64 milliwatts and a prayer: flying a CNN on a stamp-sized drone
A full visual navigation stack that runs entirely on a Crazyflie nano-drone's pluggable AI deck—no ground station, no cloud, just a RISC-V SoC chewing through frames at 139 FPS.

What it does
PULP-Dronet is an end-to-end autonomous navigation engine for pocket-sized quadcopters. It takes camera input, runs a distilled CNN, and outputs steering commands for collision avoidance and path following—all on a 30-gram drone with no external compute or human operator. The project spans three major iterations (v1–v3) of both hardware shields and deployment tooling, built around the PULP GAP8 RISC-V SoC.
The interesting bit
The real grind here isn’t the network architecture (a shallow CNN borrowed from UZH’s DroNet); it’s the relentless squeezing required to make inference viable on a device measured in milliwatts.
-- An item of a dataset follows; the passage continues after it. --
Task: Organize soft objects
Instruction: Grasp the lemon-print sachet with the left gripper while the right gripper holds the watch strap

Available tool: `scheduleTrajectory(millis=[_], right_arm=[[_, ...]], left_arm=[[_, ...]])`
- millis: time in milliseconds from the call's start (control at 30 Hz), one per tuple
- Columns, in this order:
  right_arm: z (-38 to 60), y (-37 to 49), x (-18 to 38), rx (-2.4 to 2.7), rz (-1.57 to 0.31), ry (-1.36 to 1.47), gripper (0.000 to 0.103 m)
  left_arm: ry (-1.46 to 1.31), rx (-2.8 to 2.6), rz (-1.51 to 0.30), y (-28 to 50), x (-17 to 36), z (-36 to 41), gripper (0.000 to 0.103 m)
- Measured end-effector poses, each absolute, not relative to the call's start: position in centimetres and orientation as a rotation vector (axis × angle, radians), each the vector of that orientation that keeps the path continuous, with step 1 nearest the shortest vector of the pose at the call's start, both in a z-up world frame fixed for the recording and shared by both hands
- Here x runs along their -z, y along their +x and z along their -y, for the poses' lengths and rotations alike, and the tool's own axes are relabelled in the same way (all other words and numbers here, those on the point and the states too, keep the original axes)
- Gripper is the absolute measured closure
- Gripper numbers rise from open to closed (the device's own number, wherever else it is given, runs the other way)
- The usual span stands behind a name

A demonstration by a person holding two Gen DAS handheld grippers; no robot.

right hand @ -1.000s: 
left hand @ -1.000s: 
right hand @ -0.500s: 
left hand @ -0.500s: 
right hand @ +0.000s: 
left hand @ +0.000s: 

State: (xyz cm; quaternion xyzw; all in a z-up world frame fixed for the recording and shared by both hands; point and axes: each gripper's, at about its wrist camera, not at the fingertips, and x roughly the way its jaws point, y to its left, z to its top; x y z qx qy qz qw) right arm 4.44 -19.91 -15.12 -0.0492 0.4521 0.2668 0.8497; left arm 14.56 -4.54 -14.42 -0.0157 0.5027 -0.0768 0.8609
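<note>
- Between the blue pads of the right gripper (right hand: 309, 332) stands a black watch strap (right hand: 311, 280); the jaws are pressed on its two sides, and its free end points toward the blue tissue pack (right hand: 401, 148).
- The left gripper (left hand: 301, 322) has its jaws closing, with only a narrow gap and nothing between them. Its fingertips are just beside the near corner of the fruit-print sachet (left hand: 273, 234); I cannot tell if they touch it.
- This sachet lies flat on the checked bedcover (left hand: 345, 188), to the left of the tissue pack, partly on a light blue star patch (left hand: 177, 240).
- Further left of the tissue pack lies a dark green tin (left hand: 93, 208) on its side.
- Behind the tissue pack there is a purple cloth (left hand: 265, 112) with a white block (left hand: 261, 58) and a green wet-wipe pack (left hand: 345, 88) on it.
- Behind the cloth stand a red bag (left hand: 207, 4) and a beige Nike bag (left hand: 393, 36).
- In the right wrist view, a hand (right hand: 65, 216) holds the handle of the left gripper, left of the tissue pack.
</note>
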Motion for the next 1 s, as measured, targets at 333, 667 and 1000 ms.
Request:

Over five years the team hand-crafted, then automated, then re-automated the quantization and deployment pipeline—going from 16-bit fixed-point manual tuning to fully automated 8-bit flows using academic tools (NEMO, DORY) and industrial ones (GAPflow, NNTool). v3 reportedly hits 139 frames per second, an 8.5× speedup over v2, though the README cuts off mid-sentence before explaining how.
Key highlights
- Hardware: pluggable PCB shields for the Crazyflie 2.0/2.1, from the custom PULP-Shield (v1) to the commercial AI-deck (v2–v3)
- Power envelope: 64–284 mW in v1, down to 35–102 mW in v2; v3 numbers aren’t stated in the visible README
- Full stack open-sourced: trained networks, datasets, hardware designs, and deployment code
- Multi-tasking perception in v3—collision avoidance plus navigation—previously considered infeasible at this scale
- Extensive academic publication trail with reproducible artifacts
Caveats
- The v3 README section is truncated; claimed 139 FPS and 8.5× speedup lack supporting detail in the visible source
- Hardware required: specific GAP8-based shields, not generic flight controllers
Verdict
Grab this if you’re doing embedded ML, ultra-low-power vision, or actual nano-drone research and need a reproducible baseline to beat. Skip it if you’re looking for a drop-in software-only solution; this is tightly bound to its hardware stack.